What you are asked to do
Go to the line below that has "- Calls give", print it and each line after it exactly, and stop after the line that has "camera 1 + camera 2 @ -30"; leave out pictures.

Data provided

== Segment start ==

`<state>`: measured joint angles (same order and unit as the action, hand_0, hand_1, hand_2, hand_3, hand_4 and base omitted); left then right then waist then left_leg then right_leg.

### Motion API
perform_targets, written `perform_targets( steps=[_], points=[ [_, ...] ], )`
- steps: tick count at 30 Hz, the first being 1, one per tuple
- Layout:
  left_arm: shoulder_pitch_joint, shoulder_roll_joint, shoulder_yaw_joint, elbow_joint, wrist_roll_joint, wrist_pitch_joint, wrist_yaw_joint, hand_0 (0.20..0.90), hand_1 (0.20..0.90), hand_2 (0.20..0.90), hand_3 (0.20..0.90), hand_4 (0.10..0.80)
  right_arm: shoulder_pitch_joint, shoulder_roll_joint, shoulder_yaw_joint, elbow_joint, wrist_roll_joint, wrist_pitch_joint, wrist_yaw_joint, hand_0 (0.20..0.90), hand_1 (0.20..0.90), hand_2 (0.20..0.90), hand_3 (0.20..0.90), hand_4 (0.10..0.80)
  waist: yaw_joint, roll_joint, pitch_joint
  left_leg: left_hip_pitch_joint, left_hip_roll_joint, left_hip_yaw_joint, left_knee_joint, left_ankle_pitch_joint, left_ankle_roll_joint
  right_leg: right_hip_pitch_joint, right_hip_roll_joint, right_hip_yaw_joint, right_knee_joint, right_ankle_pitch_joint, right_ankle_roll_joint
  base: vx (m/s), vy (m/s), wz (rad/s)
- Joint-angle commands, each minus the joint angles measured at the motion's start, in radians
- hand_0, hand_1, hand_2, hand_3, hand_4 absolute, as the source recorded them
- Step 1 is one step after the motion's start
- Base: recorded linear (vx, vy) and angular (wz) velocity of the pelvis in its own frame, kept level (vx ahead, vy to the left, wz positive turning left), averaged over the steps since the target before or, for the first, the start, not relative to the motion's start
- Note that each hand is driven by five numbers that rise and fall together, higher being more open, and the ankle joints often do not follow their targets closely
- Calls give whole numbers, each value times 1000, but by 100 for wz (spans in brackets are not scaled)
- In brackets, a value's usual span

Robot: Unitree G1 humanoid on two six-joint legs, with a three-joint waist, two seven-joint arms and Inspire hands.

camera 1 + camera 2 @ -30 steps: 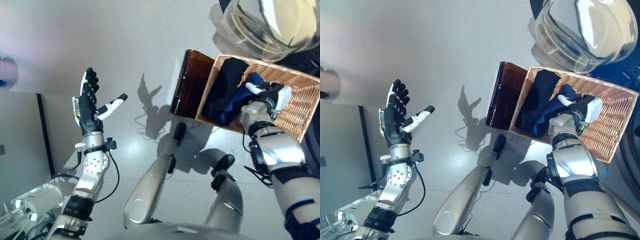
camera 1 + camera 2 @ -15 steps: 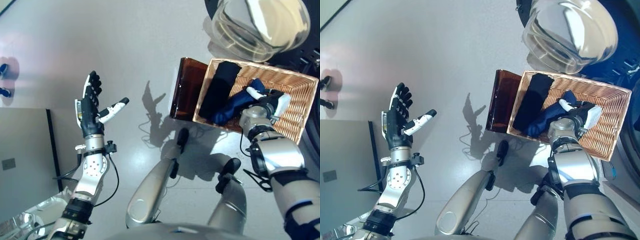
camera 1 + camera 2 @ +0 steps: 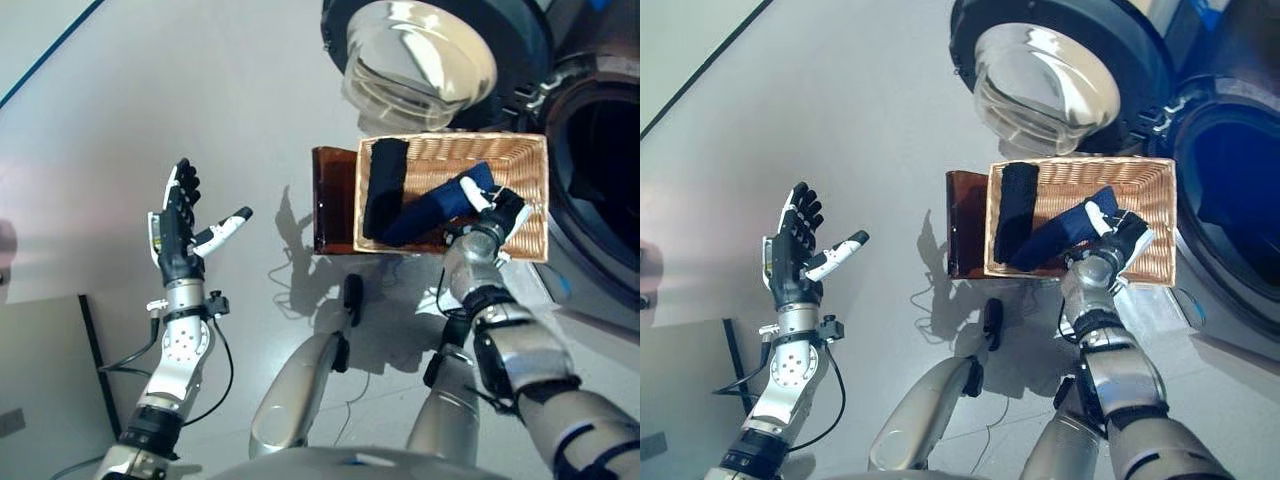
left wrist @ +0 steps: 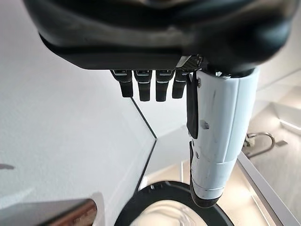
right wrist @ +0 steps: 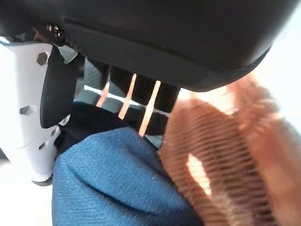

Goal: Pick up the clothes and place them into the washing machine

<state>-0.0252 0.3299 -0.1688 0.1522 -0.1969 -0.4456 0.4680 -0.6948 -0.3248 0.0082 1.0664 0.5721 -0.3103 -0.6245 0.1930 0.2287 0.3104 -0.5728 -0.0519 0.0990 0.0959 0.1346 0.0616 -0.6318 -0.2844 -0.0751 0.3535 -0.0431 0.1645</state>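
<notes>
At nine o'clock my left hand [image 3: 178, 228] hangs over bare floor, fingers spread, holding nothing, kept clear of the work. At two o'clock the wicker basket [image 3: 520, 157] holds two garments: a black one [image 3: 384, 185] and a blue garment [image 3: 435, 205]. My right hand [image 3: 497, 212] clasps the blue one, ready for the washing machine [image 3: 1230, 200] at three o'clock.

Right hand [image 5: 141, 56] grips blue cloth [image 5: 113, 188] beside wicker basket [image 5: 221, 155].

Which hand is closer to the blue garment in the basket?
Right. The right hand grips the blue garment in the basket; the left hand is raised open, far away.
</notes>
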Motion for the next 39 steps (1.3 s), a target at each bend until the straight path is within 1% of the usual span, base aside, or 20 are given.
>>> perform_targets(
  steps=[1, 2, 3, 5, 8, 9, 11, 14, 16, 18, 19, 20, 21, 23, 26, 29, 34, 36, 37, 39],
  points=[
    [1, 4, 87, 3, -12, -113, 23, 900, 900, 900, 900, 800, 44, -45, -23, -135, -3, -150, -10, 200, 200, 200, 200, 300, -16, 12, -68, -38, -1, -6, 81, -115, -76, 69, 5, -8, -158, 88, -62, -24, -23, -24],
    [0, 4, 87, 4, -12, -113, 23, 900, 900, 900, 900, 800, 45, -44, -23, -138, -7, -149, -14, 200, 200, 200, 200, 300, -15, 12, -68, -38, -1, -5, 82, -116, -76, 69, 5, -7, -157, 88, -62, -26, -25, -18],
    [3, 0, 91, 6, -11, -120, 29, 900, 900, 900, 900, 800, 64, -32, -46, -197, -11, -171, -28, 200, 200, 200, 200, 300, -24, 15, -64, -38, 3, -1, 83, -116, -76, 64, 9, -3, -155, 87, -64, -25, -22, -11],
    [7, -5, 91, 10, -15, -126, 26, 900, 900, 900, 900, 800, 85, -30, -78, -235, -12, -194, -45, 200, 200, 200, 200, 300, -34, 20, -59, -43, 8, 4, 92, -118, -75, 53, 18, 4, -147, 86, -67, -38, -35, -9],
    [10, -16, 87, 28, -22, -135, 27, 900, 900, 900, 900, 800, 112, -16, -148, -324, -1, -258, -59, 200, 200, 200, 200, 300, -53, 24, -47, -41, 20, 13, 90, -115, -77, 41, 35, 13, -145, 82, -69, -44, -63, -19],
    [7, -16, 84, 34, -27, -143, 20, 900, 900, 900, 900, 800, 108, -30, -168, -314, -15, -273, -81, 200, 200, 200, 200, 300, -54, 27, -48, -39, 25, 15, 86, -112, -79, 39, 40, 14, -146, 80, -70, -30, -68, -21],
    [6, -16, 84, 34, -27, -143, 20, 900, 900, 900, 900, 800, 107, -30, -168, -314, -16, -274, -83, 200, 200, 200, 200, 300, -53, 27, -47, -38, 26, 15, 86, -112, -79, 39, 41, 14, -146, 81, -70, -15, -37, -10],
    [14, -15, 90, 17, -31, -149, 11, 900, 900, 900, 900, 800, 86, -58, -212, -291, 14, -304, -93, 200, 200, 200, 200, 300, -57, 30, -53, -37, 36, 11, 86, -113, -83, 32, 53, 15, -139, 69, -75, -19, -65, -7],
    [9, -13, 99, 10, -33, -153, 11, 900, 900, 900, 900, 800, 76, -70, -210, -289, 15, -308, -98, 200, 200, 200, 200, 300, -59, 30, -50, -50, 42, 11, 111, -120, -84, 17, 58, 15, -118, 61, -79, -52, -61, -7],
    [-8, -10, 111, -2, -25, -153, 26, 900, 900, 900, 900, 800, 55, -88, -198, -295, 18, -313, -102, 200, 200, 200, 200, 300, -77, 21, -23, -115, 59, 17, 257, -171, -82, -39, 75, 28, -5, 18, -99, -125, -109, -3],
    [-17, -10, 116, -3, -24, -154, 32, 900, 900, 900, 900, 800, 41, -93, -198, -285, 28, -316, -100, 200, 200, 200, 200, 300, -84, 17, -13, -145, 68, 18, 322, -197, -86, -67, 81, 32, 51, -4, -106, -18, -129, 9],
    [-25, -11, 123, -7, -23, -152, 35, 900, 900, 900, 900, 800, 30, -99, -197, -275, 34, -317, -101, 200, 200, 200, 200, 300, -85, 11, -14, -161, 76, 11, 384, -244, -96, -81, 87, 37, 106, -47, -107, -12, -127, 18],
    [-30, -10, 126, -11, -17, -151, 41, 900, 900, 900, 900, 800, 13, -101, -196, -261, 49, -323, -104, 200, 200, 200, 200, 300, -90, 6, -6, -180, 85, 6, 445, -270, -97, -102, 97, 39, 169, -71, -118, 13, -113, 19],
    [-40, -13, 139, -24, -15, -151, 52, 900, 900, 900, 900, 800, -16, -110, -183, -234, 65, -333, -98, 200, 200, 200, 200, 300, -98, -2, 0, -235, 102, 4, 545, -314, -108, -156, 99, 41, 262, -104, -127, -70, -94, 18],
    [-39, -6, 148, -52, 0, -147, 59, 900, 900, 900, 900, 800, -74, -135, -165, -176, 87, -334, -103, 200, 200, 200, 200, 300, -96, -14, -6, -273, 113, -1, 626, -358, -110, -189, 108, 37, 325, -134, -137, -36, -79, 3],
    [-22, 0, 149, -86, 9, -143, 58, 900, 900, 900, 900, 800, -141, -156, -145, -131, 122, -336, -100, 200, 200, 200, 200, 300, -85, -13, -4, -298, 126, -6, 675, -386, -105, -219, 115, 33, 365, -151, -143, -10, -48, 0],
    [0, 11, 144, -102, 5, -145, 58, 900, 900, 900, 900, 800, -212, -180, -148, -115, 160, -349, -120, 200, 200, 200, 200, 300, -72, -4, 1, -310, 127, -3, 672, -391, -102, -240, 121, 32, 376, -161, -147, 12, -23, -4],
    [13, 25, 129, -112, -7, -150, 51, 900, 900, 900, 900, 800, -279, -230, -151, -78, 177, -343, -140, 200, 200, 200, 200, 300, -56, 11, -3, -312, 117, -4, 640, -375, -103, -246, 119, 30, 365, -161, -147, 29, -28, 1],
    [12, 24, 129, -112, -9, -150, 51, 900, 900, 900, 900, 800, -284, -234, -150, -73, 180, -342, -138, 200, 200, 200, 200, 300, -56, 12, -3, -312, 116, -4, 639, -374, -103, -246, 118, 30, 364, -160, -147, 23, -13, 9],
    [19, 35, 129, -131, -15, -158, 50, 900, 900, 900, 900, 800, -347, -293, -117, -30, 203, -319, -121, 200, 200, 200, 200, 300, -37, 23, -6, -311, 109, -6, 609, -356, -103, -255, 114, 28, 357, -158, -147, 13, -13, 8]
  ],
)
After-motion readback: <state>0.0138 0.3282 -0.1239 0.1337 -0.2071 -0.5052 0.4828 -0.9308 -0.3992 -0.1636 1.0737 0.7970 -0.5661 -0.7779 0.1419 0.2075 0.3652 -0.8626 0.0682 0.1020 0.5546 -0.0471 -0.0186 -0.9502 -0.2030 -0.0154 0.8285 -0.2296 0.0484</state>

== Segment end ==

Written answer
- Calls give whole numbers, each value times 1000, but by 100 for wz (spans in brackets are not scaled)
- In brackets, a value's usual span

Robot: Unitree G1 humanoid on two six-joint legs, with a three-joint waist, two seven-joint arms and Inspire hands.

camera 1 + camera 2 @ -30 steps: 

This exercise has now been finished.